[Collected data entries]
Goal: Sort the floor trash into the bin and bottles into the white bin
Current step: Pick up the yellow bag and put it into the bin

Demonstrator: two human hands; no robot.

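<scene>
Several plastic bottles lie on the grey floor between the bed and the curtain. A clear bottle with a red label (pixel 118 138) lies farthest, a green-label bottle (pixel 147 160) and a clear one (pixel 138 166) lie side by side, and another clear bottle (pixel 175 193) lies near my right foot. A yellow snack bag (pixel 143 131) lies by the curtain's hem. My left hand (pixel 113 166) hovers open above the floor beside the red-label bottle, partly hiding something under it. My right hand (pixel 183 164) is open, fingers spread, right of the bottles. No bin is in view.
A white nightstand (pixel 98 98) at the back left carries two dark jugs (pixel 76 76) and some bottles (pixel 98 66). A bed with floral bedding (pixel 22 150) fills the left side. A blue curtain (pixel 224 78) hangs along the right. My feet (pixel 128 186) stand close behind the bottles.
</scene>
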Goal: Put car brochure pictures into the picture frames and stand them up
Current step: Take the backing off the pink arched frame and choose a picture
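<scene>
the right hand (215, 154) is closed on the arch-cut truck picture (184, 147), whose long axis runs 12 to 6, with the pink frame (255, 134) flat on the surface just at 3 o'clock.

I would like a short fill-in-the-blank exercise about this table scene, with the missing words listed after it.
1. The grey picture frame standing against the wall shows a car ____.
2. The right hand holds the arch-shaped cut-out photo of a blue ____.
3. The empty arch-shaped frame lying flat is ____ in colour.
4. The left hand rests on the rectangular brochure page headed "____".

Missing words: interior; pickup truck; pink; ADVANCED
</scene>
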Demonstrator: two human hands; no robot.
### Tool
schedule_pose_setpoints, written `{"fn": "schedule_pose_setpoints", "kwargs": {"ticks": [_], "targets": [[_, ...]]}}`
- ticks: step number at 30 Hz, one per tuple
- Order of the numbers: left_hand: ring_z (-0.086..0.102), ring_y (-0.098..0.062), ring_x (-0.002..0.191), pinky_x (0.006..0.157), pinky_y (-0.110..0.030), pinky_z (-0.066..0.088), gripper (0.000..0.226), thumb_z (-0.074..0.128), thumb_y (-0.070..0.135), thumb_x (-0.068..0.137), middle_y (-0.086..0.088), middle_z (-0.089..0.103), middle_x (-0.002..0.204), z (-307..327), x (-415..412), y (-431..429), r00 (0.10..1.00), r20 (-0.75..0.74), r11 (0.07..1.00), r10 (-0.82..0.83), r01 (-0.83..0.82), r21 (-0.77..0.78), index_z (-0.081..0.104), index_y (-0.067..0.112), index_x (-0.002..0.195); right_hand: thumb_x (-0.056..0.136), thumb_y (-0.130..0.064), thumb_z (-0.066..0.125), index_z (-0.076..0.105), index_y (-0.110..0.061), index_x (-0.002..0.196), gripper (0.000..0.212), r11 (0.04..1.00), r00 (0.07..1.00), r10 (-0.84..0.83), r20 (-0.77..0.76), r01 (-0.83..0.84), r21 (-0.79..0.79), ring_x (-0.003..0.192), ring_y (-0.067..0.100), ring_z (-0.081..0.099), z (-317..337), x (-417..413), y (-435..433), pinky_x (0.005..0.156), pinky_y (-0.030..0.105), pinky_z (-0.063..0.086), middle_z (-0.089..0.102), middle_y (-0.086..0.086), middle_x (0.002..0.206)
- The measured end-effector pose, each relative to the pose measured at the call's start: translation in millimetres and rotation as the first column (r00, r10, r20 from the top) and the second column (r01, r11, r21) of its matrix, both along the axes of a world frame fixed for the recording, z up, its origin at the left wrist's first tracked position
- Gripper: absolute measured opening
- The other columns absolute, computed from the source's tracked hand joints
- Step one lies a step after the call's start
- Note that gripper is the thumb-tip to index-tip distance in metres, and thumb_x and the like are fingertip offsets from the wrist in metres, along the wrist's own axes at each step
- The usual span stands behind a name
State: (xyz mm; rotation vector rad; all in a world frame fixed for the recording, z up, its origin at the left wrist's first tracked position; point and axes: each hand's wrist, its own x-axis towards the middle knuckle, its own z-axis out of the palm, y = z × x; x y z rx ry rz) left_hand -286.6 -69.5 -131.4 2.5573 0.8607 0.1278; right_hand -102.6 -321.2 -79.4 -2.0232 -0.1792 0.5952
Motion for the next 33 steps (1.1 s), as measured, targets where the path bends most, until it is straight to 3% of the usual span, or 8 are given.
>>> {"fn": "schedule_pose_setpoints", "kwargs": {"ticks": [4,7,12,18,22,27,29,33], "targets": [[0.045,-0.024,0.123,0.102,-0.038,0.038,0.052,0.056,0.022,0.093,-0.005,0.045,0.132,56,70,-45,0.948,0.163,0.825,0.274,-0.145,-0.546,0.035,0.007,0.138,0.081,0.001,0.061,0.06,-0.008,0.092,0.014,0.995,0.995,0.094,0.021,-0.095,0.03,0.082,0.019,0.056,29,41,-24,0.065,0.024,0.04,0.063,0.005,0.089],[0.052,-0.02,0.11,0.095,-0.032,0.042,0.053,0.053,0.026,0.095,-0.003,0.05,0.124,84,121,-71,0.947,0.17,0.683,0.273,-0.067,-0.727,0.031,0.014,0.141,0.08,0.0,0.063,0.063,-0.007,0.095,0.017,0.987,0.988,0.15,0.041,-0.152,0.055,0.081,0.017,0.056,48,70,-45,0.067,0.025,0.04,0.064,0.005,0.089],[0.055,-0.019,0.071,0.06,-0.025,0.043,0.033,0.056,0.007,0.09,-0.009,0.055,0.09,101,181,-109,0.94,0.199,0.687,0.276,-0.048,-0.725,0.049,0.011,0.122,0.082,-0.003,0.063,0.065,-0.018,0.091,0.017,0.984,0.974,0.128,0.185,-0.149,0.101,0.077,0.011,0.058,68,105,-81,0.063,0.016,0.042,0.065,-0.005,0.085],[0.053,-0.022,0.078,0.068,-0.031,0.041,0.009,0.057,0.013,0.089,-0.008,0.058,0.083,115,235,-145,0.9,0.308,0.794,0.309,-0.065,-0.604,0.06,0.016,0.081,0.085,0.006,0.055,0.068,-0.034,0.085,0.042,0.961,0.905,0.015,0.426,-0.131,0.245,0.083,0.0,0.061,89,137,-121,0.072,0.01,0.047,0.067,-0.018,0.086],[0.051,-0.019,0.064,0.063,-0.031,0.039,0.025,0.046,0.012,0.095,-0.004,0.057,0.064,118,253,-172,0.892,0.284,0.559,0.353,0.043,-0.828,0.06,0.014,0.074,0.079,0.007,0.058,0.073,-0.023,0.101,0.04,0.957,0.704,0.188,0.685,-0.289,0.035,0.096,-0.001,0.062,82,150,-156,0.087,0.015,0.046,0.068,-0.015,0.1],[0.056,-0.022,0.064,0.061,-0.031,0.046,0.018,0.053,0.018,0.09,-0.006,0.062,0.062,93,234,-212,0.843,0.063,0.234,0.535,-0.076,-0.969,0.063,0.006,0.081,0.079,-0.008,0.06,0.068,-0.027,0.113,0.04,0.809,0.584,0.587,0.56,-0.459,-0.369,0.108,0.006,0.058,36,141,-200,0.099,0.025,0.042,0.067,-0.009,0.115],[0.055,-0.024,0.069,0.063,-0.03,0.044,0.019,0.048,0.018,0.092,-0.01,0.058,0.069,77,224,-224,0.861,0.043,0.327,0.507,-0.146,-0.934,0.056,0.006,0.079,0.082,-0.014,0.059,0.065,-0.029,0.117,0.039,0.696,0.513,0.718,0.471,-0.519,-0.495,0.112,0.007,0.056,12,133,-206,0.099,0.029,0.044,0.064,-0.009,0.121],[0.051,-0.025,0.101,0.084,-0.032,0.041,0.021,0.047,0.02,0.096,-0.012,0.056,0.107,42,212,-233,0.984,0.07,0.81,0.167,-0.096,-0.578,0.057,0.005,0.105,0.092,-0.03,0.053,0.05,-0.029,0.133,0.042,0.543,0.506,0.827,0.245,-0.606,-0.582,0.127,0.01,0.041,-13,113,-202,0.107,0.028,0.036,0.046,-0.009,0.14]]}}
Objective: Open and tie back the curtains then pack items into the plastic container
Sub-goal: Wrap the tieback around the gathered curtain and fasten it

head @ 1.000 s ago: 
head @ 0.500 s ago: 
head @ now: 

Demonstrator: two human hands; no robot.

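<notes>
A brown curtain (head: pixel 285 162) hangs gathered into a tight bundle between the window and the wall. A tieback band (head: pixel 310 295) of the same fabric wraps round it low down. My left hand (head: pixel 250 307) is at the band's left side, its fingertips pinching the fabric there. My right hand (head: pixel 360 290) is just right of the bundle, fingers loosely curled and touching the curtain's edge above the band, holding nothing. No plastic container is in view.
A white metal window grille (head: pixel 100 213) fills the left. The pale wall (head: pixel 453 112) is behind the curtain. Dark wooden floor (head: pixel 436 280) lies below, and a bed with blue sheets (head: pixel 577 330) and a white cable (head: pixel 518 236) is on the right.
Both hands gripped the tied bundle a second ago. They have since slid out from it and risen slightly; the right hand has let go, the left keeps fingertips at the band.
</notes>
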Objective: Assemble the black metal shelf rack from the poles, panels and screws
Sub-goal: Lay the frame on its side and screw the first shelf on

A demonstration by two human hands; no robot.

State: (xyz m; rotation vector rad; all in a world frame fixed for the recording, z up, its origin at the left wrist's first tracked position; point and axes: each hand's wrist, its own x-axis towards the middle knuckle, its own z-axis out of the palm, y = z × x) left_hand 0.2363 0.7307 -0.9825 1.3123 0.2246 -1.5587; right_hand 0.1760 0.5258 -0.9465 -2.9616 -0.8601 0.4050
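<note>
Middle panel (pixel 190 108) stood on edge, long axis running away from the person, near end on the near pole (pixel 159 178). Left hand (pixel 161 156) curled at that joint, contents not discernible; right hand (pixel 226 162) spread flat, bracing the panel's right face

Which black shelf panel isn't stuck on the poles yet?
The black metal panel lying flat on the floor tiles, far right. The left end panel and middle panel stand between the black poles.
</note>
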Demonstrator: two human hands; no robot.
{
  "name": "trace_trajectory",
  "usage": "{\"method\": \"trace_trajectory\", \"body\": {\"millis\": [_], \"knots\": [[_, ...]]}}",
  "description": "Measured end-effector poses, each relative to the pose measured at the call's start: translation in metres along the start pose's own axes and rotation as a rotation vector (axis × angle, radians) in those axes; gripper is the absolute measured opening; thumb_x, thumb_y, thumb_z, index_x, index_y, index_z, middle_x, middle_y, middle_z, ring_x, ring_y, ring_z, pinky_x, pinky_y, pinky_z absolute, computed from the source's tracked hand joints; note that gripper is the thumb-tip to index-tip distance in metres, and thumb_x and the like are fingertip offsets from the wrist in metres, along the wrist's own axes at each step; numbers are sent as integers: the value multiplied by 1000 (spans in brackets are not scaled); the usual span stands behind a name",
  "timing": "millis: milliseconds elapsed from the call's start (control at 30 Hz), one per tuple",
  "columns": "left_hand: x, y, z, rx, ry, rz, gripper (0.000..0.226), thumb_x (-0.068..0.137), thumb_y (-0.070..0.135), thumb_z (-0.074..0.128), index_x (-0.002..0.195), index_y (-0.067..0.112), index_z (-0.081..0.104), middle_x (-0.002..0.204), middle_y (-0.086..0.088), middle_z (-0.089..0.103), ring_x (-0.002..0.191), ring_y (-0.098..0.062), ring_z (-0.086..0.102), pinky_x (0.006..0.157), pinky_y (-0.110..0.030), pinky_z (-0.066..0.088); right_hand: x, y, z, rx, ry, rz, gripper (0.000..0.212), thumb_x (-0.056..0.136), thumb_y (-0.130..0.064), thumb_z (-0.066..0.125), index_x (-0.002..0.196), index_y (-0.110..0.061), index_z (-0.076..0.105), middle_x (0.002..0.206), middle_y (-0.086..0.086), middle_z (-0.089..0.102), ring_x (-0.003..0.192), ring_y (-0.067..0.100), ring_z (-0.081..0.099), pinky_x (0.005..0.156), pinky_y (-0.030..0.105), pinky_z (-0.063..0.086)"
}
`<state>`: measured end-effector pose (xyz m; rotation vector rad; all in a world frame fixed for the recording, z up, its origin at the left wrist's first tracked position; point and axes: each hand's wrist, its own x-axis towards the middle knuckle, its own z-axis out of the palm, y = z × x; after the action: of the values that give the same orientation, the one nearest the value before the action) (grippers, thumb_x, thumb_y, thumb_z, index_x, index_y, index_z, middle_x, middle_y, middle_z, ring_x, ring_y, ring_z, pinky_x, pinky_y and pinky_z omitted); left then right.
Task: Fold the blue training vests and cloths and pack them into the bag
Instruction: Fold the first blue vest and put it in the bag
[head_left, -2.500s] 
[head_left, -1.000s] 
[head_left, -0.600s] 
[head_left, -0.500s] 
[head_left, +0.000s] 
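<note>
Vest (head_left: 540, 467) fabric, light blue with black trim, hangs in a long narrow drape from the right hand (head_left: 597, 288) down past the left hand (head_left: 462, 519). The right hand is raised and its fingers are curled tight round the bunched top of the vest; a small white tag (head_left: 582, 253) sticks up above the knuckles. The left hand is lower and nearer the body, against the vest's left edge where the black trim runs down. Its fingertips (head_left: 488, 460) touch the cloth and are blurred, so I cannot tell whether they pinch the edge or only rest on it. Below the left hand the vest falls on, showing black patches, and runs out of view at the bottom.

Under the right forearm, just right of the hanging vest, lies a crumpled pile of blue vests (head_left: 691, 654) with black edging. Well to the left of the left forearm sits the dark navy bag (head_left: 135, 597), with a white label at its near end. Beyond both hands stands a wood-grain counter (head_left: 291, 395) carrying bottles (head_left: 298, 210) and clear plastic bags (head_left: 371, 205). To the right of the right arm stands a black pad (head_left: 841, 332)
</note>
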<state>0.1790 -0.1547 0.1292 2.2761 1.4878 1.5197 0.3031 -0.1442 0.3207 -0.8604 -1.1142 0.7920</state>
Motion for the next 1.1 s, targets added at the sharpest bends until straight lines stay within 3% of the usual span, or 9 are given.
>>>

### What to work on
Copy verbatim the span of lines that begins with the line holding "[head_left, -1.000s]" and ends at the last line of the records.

### Task result
[head_left, -1.000s] 
[head_left, -0.600s] 
[head_left, -0.500s] 
[head_left, +0.000s] 
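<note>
Vest (head_left: 540, 467) fabric, light blue with black trim, hangs in a long narrow drape from the right hand (head_left: 597, 288) down past the left hand (head_left: 462, 519). The right hand is raised and its fingers are curled tight round the bunched top of the vest; a small white tag (head_left: 582, 253) sticks up above the knuckles. The left hand is lower and nearer the body, against the vest's left edge where the black trim runs down. Its fingertips (head_left: 488, 460) touch the cloth and are blurred, so I cannot tell whether they pinch the edge or only rest on it. Below the left hand the vest falls on, showing black patches, and runs out of view at the bottom.

Under the right forearm, just right of the hanging vest, lies a crumpled pile of blue vests (head_left: 691, 654) with black edging. Well to the left of the left forearm sits the dark navy bag (head_left: 135, 597), with a white label at its near end. Beyond both hands stands a wood-grain counter (head_left: 291, 395) carrying bottles (head_left: 298, 210) and clear plastic bags (head_left: 371, 205). To the right of the right arm stands a black pad (head_left: 841, 332)
</note>
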<state>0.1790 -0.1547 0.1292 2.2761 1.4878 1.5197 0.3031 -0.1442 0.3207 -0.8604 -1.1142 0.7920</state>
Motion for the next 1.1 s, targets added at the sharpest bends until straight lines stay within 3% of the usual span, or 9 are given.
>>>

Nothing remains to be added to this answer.